BEGIN Material provided

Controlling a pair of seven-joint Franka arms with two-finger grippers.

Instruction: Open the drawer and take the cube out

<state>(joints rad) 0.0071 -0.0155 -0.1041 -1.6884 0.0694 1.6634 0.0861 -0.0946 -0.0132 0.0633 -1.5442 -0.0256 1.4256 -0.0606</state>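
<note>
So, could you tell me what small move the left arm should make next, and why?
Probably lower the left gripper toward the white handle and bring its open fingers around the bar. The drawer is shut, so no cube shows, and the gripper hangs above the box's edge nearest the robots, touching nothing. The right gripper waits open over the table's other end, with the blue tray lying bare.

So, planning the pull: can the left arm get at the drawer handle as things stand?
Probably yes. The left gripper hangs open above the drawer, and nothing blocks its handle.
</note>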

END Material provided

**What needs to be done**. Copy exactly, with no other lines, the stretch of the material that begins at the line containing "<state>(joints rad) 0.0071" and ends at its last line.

**Result**.
<state>(joints rad) 0.0071 -0.0155 -0.1041 -1.6884 0.0694 1.6634 0.0861 -0.0946 -0.0132 0.0633 -1.5442 -0.0256 1.4256 -0.0606</state>
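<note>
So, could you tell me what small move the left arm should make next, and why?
Probably lower the left gripper toward the white handle and bring its open fingers around the bar. The drawer is shut, so no cube shows, and the gripper hangs above the box's edge nearest the robots, touching nothing. The right gripper waits open over the table's other end, with the blue tray lying bare.

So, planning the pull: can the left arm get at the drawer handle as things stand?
Probably yes. The left gripper hangs open above the drawer, and nothing blocks its handle.
</note>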

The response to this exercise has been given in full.